▶ _Task directions_: What lines below include the string "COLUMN"? Pick them out and copy them.

==================================================

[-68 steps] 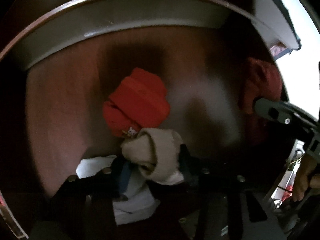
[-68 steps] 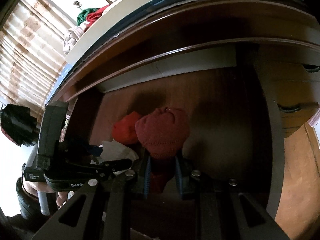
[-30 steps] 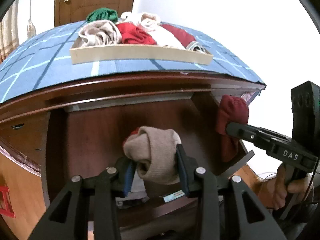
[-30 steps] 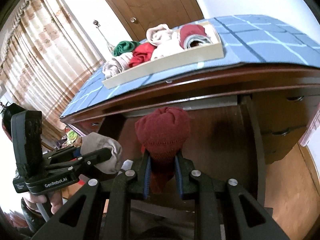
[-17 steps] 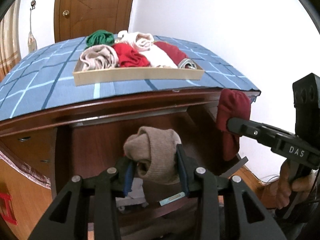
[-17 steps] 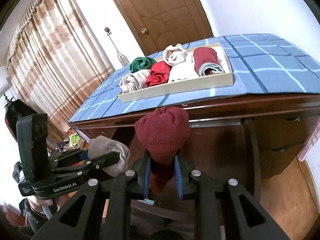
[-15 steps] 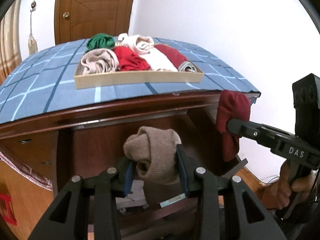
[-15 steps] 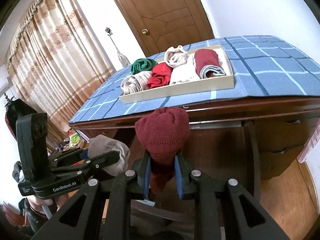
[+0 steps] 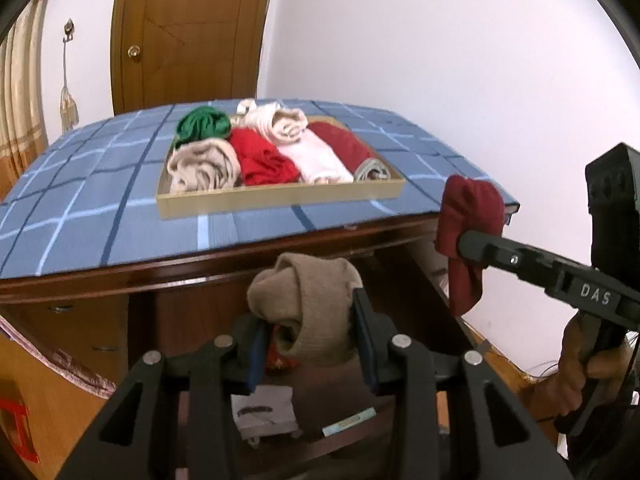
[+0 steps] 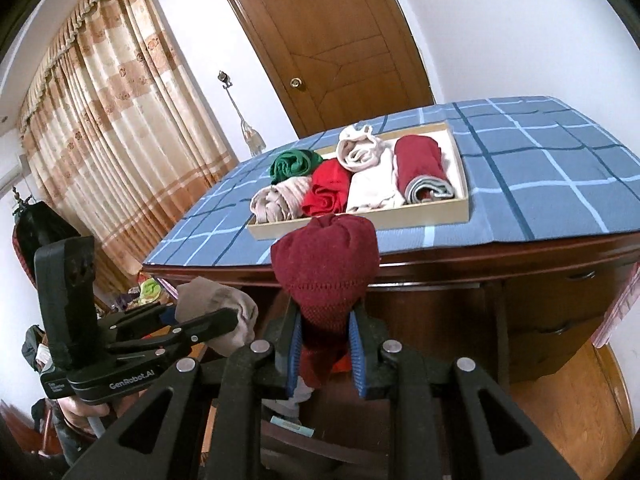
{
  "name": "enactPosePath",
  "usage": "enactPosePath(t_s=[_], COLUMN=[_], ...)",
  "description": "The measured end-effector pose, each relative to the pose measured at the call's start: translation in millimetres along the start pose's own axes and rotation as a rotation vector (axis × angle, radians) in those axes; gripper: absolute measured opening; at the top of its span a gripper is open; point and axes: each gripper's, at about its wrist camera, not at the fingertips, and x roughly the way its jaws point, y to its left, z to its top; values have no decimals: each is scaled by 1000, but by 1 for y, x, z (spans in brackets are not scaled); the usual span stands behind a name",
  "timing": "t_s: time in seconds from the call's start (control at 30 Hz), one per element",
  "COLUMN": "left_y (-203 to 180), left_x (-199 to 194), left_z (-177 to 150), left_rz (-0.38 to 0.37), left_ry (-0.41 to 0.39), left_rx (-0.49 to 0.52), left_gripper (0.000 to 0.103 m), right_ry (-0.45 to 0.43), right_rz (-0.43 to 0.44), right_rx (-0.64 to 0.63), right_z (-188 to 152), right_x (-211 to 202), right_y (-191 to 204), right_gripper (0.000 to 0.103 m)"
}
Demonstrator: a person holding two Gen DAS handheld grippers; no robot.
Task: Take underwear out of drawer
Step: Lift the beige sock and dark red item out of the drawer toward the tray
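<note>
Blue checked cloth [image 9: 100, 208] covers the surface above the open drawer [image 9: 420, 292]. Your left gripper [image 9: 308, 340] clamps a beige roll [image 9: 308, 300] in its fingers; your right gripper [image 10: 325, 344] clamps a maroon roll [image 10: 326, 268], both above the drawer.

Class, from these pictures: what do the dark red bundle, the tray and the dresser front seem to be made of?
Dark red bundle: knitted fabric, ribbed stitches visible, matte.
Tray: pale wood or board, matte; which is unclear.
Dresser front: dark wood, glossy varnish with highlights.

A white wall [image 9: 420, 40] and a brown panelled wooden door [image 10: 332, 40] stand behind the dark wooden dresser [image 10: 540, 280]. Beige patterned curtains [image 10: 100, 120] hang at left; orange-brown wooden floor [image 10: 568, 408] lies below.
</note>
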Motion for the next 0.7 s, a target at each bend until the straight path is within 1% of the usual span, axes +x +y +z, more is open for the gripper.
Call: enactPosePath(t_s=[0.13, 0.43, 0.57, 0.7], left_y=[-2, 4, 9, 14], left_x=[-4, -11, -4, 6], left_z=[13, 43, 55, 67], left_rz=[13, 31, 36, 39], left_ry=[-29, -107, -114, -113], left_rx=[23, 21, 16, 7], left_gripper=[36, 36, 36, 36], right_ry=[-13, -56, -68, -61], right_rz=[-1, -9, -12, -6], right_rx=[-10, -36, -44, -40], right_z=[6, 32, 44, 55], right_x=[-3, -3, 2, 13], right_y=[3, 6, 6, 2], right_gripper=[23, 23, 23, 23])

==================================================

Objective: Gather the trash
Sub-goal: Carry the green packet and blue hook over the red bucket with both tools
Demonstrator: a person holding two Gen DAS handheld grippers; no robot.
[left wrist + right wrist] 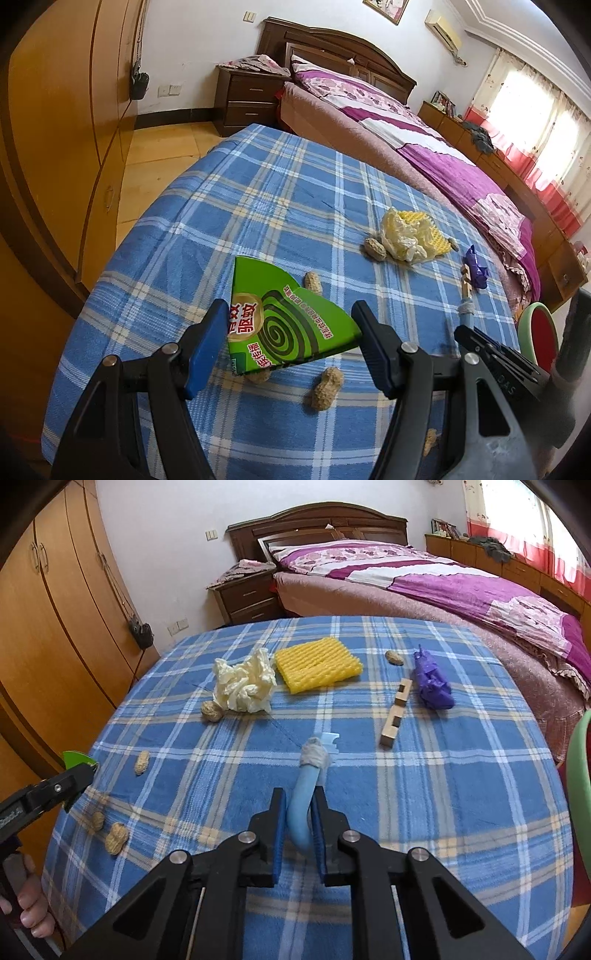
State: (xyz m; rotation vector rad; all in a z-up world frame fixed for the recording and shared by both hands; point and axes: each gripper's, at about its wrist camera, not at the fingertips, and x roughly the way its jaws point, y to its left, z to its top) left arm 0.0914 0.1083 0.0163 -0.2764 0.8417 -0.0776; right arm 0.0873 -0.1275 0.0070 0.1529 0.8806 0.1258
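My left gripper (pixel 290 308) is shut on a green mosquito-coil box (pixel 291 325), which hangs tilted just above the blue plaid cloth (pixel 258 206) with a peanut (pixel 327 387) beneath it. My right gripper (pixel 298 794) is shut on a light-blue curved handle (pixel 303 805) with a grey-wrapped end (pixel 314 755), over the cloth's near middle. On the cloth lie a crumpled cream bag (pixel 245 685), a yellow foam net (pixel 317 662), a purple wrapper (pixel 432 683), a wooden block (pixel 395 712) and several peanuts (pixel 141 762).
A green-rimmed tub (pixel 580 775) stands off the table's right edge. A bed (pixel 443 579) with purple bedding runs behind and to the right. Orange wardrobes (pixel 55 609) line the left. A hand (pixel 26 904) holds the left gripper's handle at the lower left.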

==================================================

▶ _Exercise result_:
  "usage": "enactPosePath(t_s=[_], COLUMN=[_], ...)",
  "COLUMN": "left_y (-203 to 180), left_x (-199 to 194), left_z (-177 to 150), left_rz (-0.38 to 0.37), left_ry (-0.41 to 0.39), left_rx (-0.49 to 0.52), left_gripper (0.000 to 0.103 m), right_ry (-0.45 to 0.43), right_rz (-0.43 to 0.44), right_rx (-0.64 to 0.63), right_z (-188 to 152), right_x (-211 to 202), right_y (-191 to 204), right_gripper (0.000 to 0.103 m)"

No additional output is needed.